WP-ORG Main Image
View a eulogy for G. Wilson Hester, USMA '69, who passed away on October 8, 1970.

G. Wilson Hester

West Point, 1969

Be Thou At Peace

Posted by carrie sheridan on September 12, 2004:

Just last May, looking for a high school classmate from Ft. Leavenworth, Kansas, who is USMA class of '74...

I stumbled on this site for "The Fallen".

In an instant, I remembered - as I have many, many times in 34 years... Guy Hester..

Since Guy died, every time anything about VietNam comes up - in my life, on TV, reading a book - I think of Guy. Guy is, and always has been, who I think of when I think of Viet Nam.

And it's impossible to remember Guy without remembering Elsie --- and remembering Guy And Elsie. Those Kids... and the spring of 1970.

I hardly knew them - we hung out together at battalion get-togethers of young officers and their wives/girlfriends at Fort Riley, KS... and most of those "guys" were heading for VietNam in a matter of months..

At the time, the times felt fraught - by comparison, 34 years later, Then looks easier and Now looks bleak.
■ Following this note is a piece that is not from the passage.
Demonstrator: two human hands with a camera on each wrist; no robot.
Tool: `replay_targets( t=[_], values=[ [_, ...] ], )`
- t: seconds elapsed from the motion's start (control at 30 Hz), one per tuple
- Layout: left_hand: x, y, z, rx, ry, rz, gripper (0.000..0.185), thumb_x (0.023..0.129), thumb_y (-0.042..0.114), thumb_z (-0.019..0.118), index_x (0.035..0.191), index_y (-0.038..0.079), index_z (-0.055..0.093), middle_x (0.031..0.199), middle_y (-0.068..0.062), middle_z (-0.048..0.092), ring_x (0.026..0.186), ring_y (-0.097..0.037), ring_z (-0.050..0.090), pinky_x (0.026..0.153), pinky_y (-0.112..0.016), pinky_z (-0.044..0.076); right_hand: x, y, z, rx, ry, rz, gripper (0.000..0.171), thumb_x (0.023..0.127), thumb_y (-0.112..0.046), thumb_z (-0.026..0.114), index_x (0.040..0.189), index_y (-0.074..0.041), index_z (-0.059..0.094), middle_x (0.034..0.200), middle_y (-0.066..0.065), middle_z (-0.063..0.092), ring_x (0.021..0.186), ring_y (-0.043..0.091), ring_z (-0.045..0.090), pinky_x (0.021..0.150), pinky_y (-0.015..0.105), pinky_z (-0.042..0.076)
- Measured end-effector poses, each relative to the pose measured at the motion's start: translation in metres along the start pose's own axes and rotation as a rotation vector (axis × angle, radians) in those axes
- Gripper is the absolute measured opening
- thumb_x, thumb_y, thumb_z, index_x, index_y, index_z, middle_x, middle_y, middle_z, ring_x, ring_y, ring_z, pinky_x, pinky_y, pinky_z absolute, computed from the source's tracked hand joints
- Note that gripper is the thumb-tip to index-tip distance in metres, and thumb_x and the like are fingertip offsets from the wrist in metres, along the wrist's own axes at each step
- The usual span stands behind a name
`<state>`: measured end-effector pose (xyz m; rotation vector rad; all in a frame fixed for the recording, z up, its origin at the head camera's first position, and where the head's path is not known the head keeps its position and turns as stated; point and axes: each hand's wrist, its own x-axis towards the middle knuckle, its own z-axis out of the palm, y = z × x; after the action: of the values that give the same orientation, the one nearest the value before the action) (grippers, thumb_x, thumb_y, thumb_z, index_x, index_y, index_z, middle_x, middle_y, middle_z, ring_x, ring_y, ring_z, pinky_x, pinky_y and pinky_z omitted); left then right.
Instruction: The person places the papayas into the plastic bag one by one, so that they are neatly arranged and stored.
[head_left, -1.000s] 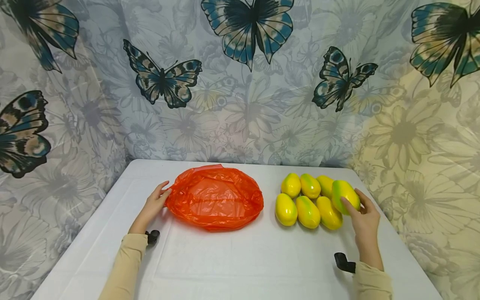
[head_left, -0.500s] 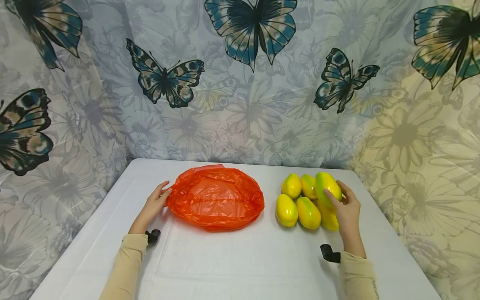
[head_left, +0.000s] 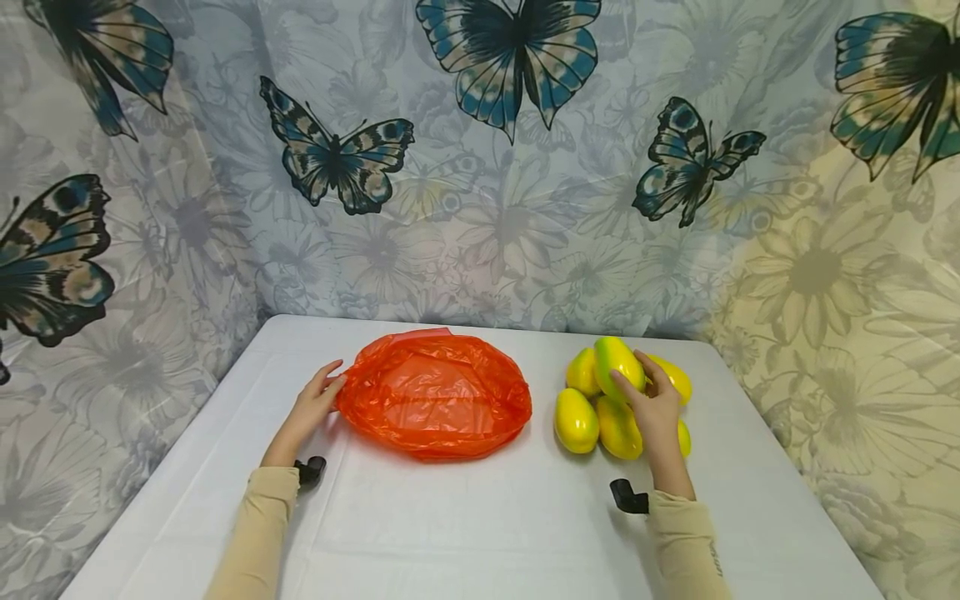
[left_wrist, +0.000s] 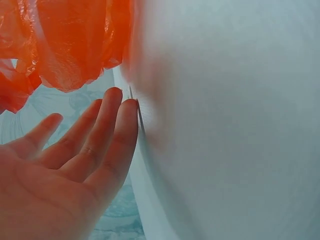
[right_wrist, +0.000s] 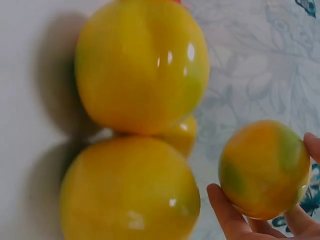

The music and movies may not have been Doo Wop or BeBop anymore - it was more like a For What It's Worth/Born To Be Wild, Easy Rider/Five Easy Pieces/M*A*S*H* world - but there was also Give Peace A Chance and all the hits of the Fifth Dimension and The Mamas and The Papas and Tommy James and the Shondells...and the fun-nest, dumb-est clothes... and Petula Clark...

And Guy was so West Point, so Southern, gentlemanly... a really Good Guy.
And Elsie: lovely, so Southern, pretty, nice.
And those kids were So Happy to be together - after all the years of waiting while he went through the Academy; now on the brink of life, with their whole lives ahead of them.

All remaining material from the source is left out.